With one of the more recognizable profiles at the Monaco Yacht Show, Heesen’s 164-foot Home is the first yacht of its size with a hybrid propulsion system mated to a fast-displacement hull. While that might sound like being crowned king of a very small, inconsequential kingdom, Home’s ability to run silently on electric power at 9 knots and cross the Atlantic at 12 knots with its diesels on just 26 gallons per hour are legitimate technical breakthroughs.
The real design genius behind Home, though, is the yacht’s interior. Cristiano Gatto set aside any classical notions of yacht design and, instead, used 14 shades of white, along with a handful of solid colors, and brushed spruce and gray Koto woods to create an entirely new style. So few materials and so many whites create striking contrasts and unusual depths in an interior that looks more like a beachfront home in Malibu or Miami Beach than a 50-meter superyacht.
After a tour of the newest Heesen at the Monaco show, we left with the impression that Gatto nailed the sense of being home, at least for the owner, a Manhattanite who relishes modern interior design. Rather than wooden cabinets and other furniture built as part of the walls, which limit the sense of space, Gatto used loose furniture across the interior, combining it with floor-to-ceiling windows and generous headroom for a true open-plan design. Home had a more residential feel than any other 164-foot yacht at the show.
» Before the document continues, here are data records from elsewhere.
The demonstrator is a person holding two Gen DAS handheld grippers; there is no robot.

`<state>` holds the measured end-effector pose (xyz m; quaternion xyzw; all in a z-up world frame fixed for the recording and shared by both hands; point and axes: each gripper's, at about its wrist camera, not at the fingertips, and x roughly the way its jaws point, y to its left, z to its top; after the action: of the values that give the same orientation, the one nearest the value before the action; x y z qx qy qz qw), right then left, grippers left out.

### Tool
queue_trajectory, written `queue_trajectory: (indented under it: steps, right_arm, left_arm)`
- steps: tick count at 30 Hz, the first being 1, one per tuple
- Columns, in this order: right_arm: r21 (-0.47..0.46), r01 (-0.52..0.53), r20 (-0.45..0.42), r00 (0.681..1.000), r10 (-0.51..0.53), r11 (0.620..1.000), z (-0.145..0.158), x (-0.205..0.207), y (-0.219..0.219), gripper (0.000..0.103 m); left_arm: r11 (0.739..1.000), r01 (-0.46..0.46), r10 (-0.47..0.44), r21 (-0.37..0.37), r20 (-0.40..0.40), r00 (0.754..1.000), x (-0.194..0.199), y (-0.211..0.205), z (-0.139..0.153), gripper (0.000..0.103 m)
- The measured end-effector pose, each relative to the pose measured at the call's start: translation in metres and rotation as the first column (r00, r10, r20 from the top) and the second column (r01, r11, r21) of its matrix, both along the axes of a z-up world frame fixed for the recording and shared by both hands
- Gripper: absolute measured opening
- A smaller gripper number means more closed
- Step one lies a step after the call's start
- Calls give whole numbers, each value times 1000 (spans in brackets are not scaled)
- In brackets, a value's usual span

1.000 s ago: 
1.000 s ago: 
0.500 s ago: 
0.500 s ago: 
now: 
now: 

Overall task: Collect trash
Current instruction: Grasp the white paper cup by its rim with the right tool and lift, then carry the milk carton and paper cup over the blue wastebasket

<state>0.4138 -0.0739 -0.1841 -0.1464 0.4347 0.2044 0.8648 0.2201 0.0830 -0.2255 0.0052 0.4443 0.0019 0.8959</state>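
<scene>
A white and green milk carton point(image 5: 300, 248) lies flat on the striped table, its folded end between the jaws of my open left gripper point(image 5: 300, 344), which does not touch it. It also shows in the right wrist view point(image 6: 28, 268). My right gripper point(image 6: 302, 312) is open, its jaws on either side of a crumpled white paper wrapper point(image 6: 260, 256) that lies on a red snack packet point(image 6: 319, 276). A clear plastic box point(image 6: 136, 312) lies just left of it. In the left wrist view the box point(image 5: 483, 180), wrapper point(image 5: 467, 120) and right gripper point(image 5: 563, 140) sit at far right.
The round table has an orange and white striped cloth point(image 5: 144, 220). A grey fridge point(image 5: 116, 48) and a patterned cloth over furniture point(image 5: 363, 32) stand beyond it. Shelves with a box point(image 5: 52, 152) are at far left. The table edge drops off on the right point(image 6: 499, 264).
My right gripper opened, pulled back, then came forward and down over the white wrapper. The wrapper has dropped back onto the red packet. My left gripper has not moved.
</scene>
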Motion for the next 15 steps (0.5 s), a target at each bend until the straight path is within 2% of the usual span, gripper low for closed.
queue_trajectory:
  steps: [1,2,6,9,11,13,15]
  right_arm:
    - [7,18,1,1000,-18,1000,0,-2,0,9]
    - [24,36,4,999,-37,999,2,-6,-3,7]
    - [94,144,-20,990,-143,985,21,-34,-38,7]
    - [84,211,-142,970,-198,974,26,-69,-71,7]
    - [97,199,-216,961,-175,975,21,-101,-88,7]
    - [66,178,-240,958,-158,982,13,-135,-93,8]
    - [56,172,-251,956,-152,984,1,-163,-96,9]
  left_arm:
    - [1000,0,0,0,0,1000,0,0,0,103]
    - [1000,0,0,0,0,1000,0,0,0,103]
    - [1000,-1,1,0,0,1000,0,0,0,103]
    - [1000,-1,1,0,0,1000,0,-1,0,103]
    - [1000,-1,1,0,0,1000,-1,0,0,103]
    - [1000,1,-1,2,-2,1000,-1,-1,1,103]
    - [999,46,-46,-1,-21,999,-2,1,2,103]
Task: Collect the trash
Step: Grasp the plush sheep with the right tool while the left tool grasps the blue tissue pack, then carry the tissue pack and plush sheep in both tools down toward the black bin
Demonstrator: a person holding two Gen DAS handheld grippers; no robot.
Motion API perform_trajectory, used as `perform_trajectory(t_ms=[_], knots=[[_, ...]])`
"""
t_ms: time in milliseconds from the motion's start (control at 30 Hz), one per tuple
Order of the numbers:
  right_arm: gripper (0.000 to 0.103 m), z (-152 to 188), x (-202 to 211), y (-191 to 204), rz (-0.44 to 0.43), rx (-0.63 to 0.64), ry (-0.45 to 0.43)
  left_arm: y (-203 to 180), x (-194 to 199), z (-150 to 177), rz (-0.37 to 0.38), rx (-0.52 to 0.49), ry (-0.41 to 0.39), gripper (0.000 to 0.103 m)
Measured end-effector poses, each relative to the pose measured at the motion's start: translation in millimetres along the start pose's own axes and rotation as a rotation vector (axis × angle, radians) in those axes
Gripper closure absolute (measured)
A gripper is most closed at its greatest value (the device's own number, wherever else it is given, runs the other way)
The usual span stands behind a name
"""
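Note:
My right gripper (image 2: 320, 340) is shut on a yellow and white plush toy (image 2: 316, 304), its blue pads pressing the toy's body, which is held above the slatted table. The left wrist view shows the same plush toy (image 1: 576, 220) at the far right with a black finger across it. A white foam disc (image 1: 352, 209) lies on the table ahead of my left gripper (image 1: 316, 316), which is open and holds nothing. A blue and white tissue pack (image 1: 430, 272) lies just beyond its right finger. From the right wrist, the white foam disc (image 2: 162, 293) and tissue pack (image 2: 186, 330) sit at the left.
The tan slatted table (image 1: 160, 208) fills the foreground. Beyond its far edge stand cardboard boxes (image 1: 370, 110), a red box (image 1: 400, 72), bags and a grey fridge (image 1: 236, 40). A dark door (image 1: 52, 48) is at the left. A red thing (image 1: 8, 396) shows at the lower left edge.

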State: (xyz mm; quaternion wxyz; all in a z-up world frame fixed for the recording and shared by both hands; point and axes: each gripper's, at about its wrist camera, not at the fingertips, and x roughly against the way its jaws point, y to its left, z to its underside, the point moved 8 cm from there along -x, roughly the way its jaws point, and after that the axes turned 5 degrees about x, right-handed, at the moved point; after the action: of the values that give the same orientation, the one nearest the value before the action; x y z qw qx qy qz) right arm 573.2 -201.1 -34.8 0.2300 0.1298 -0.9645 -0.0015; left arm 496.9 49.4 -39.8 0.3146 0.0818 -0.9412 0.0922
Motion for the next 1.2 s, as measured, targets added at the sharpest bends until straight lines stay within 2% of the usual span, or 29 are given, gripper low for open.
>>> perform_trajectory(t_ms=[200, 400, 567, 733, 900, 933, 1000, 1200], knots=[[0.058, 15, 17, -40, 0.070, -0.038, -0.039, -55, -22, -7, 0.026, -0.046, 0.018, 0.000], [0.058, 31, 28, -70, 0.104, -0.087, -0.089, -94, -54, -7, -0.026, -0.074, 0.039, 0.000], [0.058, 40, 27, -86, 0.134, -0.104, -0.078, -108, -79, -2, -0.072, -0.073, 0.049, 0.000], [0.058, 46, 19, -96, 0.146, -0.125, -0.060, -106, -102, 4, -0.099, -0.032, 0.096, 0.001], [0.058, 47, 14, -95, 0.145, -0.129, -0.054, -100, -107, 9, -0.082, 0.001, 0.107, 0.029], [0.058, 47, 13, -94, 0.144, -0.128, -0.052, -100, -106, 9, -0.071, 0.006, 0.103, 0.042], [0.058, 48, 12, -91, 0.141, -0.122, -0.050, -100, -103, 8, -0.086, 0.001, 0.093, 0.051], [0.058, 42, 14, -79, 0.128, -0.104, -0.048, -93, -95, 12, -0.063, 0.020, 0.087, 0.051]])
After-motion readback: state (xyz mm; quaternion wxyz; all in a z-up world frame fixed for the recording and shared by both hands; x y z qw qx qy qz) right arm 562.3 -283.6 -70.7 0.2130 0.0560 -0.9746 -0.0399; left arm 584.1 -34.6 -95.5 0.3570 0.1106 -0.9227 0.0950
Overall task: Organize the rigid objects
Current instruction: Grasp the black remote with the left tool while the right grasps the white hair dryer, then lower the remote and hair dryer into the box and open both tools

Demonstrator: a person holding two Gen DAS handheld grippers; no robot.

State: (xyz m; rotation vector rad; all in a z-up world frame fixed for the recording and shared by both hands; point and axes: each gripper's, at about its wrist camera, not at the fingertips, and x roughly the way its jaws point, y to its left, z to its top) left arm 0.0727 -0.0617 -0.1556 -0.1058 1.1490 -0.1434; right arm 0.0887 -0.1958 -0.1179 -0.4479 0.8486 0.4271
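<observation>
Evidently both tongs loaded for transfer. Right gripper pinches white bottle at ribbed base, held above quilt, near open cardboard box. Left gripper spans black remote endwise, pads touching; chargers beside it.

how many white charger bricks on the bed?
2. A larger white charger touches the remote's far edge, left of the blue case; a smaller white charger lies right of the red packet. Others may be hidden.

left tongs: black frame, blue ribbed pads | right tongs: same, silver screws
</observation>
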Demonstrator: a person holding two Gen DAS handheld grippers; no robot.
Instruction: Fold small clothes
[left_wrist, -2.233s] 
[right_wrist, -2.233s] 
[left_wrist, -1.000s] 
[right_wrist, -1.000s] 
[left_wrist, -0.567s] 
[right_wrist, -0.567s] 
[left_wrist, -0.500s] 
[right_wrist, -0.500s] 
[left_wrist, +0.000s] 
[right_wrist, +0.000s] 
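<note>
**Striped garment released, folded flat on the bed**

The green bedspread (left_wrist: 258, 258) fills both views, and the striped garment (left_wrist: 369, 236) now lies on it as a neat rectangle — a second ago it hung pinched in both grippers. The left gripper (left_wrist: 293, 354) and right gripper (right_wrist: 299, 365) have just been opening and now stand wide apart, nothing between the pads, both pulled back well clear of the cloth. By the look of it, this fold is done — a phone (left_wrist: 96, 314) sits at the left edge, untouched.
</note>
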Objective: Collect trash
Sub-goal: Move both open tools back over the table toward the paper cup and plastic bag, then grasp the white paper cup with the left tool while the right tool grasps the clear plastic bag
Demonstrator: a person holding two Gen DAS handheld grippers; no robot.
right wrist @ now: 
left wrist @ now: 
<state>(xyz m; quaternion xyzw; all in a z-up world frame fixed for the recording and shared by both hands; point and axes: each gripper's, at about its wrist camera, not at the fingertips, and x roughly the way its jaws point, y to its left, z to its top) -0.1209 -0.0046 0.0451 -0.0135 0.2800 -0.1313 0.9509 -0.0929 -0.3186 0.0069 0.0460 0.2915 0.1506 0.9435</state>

It’s not all just about the whites, but how they work with the other materials. The main saloon has an L-shaped leather lounge on a hand-loomed carpet surrounded by white walls. Nearby, a stainless-steel chair by Franco Poli not only adds a dynamic feel to the room, but serves as functional sculpture. The wooden floors provide warmth. The white rectangular dining table, inviting and semi-formal, offers stunning views through the picture windows on both sides. Scattered throughout are throw pillows and a leather stool in burgundy, the owner’s favorite color.
Home also has a nice sense of proportion in its different rooms, from the foyer (with a magazine rack full of architectural magazines) to the four guest suites belowdecks (with predominantly white materials and splashes of different single colors that define each room) to the upper saloon to the owner’s suite on the main deck.
The owner’s suite, with its own office and walk-in closet, is spacious but simple. The different shades of white on the carpeting, walls, and even the leather panels behind the bed are offset by a single light-blue sash across the foot of the bed. That color works well with the ocean and sky streaming through the floor-to-ceiling windows. Perhaps even more than the rest of the interior, the bedroom has a sensation of floating in light and space, partly because of the intensity of so much white, but also thanks to the natural light.
The sense of connection to the outdoors is accentuated even more in the upper-deck saloon. Gatto opted to stay with the minimalist interior design by using only a few pieces of furniture. Floor-to-ceiling windows emphasize the line of sight out to sea, turning the room into more of a viewing platform than formal saloon. Flexiteek (faux teak) flooring covers the entire deck, joining interior and exterior so that the transition between inside and out is seamless. The full-width glass doors open to—what else—a white table for alfresco dining.